MÚSICA

"Nossa obra é uma obra que fala do amor, que fala de tudo", declara Lucina, integrante da fenomenal dupla Luhli & Lucina, em entrevista exclusiva

A dupla Luhli & Lucina
A dupla Luhli & Lucina

Luhli & Lucina foi uma das duplas musicais mais importantes da história do Brasil, tanto pela qualidade estética da obra musical delas, quanto pelo inspirador sonho do amor livre que as duas viveram na prática.

Nesta edição, em homenagem à esta fabulosa dupla, traremos uma entrevista imperdível com Lucina, na qual conversamos sobre a sua parceria musical e amorosa com a saudosa Luhli.

Luhli(1945-2018), cujo nome era Heloísa Orosco Borges da Fonseca, começou sua carreira artística bem jovem e, já aos 18 anos, em 1964, gravou seu LP solo “Luli” pela Philips.

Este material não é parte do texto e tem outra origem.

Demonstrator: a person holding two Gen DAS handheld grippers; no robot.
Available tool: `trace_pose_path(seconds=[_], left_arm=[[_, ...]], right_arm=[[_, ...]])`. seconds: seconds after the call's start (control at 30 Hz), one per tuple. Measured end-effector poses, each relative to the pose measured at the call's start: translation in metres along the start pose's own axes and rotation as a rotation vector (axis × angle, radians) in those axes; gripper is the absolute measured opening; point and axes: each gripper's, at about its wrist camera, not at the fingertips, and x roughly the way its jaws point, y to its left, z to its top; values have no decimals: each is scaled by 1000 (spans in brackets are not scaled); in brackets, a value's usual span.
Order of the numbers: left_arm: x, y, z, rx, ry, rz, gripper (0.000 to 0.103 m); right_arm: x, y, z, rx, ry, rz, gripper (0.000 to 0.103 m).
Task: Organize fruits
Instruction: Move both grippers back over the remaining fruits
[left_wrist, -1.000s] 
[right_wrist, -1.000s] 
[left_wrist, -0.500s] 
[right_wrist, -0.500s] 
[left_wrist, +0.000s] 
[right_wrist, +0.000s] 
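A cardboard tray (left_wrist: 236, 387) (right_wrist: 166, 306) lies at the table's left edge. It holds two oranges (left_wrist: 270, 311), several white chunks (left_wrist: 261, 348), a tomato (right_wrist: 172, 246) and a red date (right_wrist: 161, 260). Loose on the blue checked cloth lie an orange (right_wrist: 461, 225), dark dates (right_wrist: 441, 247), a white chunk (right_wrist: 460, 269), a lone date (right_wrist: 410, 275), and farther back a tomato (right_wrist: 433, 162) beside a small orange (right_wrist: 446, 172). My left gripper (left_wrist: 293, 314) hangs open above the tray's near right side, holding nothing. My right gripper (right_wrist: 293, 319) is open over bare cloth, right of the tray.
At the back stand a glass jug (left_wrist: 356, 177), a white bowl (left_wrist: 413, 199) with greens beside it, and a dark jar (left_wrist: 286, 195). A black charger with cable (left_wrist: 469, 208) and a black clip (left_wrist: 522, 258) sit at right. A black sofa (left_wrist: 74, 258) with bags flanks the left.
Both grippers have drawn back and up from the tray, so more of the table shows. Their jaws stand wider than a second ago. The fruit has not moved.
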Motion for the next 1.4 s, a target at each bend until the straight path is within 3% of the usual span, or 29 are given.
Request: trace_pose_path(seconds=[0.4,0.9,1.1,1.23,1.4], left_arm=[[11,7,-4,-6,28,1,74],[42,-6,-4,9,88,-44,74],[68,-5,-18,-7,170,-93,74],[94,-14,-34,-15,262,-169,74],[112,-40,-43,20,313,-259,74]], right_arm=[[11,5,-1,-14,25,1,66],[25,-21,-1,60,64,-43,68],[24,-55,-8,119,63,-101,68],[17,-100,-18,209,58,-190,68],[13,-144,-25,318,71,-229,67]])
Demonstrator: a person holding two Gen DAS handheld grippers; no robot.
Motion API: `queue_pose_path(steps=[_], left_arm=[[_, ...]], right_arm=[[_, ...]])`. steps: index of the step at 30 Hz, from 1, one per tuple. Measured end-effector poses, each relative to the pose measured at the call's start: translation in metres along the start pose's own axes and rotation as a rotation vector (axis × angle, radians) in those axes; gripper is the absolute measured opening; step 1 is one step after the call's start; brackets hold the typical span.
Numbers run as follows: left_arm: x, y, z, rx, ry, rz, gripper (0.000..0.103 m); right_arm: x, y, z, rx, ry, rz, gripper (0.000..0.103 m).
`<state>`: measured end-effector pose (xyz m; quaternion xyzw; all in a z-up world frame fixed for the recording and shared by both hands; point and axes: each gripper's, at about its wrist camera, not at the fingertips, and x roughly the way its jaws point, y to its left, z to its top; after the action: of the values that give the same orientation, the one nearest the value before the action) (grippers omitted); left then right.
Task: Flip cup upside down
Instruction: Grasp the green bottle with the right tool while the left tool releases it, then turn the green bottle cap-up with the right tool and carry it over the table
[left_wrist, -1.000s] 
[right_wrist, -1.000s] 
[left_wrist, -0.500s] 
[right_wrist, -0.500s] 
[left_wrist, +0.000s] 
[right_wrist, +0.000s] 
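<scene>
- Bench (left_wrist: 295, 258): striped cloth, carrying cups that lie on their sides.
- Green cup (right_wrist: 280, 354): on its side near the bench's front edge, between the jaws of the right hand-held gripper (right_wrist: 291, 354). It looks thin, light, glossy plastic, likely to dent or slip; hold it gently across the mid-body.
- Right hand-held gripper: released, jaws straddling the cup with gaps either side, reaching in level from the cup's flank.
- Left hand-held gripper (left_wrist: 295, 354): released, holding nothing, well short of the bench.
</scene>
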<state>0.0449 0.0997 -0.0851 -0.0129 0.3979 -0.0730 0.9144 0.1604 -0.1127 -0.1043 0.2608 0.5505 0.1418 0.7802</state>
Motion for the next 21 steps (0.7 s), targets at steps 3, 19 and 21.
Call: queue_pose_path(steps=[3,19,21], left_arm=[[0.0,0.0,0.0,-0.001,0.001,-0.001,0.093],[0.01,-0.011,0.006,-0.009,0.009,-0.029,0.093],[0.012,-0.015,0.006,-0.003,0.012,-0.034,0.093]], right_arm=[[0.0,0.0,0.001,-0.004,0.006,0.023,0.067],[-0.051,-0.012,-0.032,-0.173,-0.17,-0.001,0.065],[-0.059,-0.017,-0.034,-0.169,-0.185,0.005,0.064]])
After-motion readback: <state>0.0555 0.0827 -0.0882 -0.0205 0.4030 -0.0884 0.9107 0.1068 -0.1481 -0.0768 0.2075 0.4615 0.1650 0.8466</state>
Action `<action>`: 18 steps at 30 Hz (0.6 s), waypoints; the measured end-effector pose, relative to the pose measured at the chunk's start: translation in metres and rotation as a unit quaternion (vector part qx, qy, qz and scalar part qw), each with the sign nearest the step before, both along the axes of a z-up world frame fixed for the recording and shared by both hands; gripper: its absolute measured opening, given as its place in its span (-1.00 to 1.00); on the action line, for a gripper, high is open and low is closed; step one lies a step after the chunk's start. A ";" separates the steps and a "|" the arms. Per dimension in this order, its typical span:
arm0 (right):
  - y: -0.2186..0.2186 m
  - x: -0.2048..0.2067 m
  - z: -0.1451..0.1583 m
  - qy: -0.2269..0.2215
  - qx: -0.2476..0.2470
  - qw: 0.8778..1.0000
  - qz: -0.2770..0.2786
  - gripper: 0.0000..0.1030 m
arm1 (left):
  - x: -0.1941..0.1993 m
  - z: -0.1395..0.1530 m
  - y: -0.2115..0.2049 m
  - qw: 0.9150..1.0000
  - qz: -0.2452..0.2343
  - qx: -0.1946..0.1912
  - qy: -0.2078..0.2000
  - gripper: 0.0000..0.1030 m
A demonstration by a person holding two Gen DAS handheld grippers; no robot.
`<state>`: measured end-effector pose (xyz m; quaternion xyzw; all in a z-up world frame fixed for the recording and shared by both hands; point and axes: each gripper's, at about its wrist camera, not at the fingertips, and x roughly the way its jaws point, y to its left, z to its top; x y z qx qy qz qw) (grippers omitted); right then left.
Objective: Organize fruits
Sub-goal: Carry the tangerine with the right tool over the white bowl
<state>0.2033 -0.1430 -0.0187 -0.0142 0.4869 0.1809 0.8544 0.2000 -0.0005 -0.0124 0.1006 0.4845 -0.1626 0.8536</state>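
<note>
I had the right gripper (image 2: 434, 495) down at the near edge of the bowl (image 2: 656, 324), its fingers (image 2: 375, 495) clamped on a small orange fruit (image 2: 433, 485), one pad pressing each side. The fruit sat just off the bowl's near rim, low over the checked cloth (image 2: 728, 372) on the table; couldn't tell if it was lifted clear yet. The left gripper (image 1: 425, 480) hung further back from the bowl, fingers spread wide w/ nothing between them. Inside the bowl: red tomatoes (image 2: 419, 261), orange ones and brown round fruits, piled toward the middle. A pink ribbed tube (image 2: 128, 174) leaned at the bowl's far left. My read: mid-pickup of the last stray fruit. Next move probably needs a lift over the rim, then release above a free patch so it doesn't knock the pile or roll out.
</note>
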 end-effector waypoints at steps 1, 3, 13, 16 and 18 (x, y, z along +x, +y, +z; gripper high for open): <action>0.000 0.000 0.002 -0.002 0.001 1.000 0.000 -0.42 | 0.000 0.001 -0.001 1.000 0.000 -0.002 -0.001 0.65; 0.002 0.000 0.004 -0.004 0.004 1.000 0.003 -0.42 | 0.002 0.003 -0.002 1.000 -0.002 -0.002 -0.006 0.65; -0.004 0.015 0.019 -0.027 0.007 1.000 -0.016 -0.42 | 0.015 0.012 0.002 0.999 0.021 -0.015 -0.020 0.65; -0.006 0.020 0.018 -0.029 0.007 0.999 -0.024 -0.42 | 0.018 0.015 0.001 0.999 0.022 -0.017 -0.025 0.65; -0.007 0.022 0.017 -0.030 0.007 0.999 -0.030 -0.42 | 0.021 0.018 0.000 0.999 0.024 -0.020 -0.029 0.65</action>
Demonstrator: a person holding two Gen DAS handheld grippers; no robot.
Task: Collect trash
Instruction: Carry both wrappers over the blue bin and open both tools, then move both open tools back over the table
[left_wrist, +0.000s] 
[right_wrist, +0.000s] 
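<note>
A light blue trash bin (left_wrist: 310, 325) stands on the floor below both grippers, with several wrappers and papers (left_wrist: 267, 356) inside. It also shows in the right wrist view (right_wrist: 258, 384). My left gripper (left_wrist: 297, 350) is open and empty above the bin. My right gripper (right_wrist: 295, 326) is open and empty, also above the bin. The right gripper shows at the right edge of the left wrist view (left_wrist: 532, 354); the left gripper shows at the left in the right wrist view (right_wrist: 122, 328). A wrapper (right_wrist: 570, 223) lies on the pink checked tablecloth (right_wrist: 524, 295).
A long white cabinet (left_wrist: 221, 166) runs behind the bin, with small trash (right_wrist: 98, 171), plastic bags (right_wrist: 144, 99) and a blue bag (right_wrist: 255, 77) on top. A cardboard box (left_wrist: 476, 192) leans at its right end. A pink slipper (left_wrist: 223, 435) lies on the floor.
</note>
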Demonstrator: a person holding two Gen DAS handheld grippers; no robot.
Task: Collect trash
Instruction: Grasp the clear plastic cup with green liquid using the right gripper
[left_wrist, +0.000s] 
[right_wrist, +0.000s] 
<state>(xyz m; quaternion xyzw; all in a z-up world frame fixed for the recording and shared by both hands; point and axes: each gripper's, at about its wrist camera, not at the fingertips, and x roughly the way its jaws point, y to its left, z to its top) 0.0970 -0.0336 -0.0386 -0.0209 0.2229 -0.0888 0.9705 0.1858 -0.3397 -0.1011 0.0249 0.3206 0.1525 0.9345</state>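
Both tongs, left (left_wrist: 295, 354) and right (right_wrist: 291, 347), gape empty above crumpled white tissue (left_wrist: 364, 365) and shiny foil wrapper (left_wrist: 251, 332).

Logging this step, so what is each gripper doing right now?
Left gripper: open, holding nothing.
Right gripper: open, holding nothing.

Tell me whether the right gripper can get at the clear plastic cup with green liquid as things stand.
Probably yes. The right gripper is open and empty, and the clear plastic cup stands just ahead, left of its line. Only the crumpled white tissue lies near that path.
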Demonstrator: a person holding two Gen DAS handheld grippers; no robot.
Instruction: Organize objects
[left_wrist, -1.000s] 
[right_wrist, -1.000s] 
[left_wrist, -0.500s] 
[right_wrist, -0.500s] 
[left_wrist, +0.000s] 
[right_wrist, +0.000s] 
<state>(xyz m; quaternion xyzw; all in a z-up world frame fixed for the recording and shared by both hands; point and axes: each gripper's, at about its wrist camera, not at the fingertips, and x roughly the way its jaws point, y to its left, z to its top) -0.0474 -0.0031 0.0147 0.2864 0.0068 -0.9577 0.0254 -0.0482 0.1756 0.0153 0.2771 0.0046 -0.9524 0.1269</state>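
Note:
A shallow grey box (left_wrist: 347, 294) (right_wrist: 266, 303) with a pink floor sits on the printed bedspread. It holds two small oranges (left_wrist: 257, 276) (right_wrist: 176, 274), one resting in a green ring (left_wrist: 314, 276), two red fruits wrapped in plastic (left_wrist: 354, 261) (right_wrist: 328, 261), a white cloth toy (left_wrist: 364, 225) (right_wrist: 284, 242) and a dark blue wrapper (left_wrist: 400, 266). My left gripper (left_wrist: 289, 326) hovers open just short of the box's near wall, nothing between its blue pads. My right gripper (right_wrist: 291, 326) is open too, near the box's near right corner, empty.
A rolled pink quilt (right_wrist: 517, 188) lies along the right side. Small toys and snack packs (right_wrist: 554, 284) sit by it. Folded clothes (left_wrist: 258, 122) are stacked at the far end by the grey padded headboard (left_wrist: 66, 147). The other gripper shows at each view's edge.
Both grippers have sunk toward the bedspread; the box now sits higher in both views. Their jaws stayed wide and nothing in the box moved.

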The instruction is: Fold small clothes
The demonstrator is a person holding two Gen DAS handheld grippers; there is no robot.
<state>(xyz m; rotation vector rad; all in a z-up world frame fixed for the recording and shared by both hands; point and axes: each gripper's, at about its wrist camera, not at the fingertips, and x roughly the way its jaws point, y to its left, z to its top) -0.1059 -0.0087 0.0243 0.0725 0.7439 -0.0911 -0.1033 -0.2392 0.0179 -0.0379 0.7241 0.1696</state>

Depois desse período, Luhli se desliga do cenário musical por sete anos, dedicando-se neste intervalo à pintura e à programação visual.

Lucina, cujo nome é Lúcia Helena Carvalho e Silva, iniciou sua carreira artística em 1967, como integrante do Grupo Manifesto, com o qual apresentava aos sábados, na TV Continental, o programa “O Mundo é Nosso”. Com o Grupo Manifesto ela participaria, no mesmo ano ainda, do II Festival Internacional da Canção, no qual apresentou a canção “Margarida” de Guarabyra e também do IV Festival da Música Popular Brasileira da TV Record com a canção “Cantoria”(parceria com Luiz Vieira).

Em 1971, a dupla Luhli & Lucina participa do VI Festival Internacional da Canção classificando a canção “Flor Lilás” em terceiro lugar neste evento.

Ao longo dos 25 anos da dupla, Luhli & Lucina lançaram os fabulosos álbuns “Luhli e Lucina” de 1979, “Yorimatã/Amor de Mulher” de 1982, “Timbres, Temperos” de 1986, “Porque Sim, Porque Não” de 1992 e “Elis e Elas” de 1995.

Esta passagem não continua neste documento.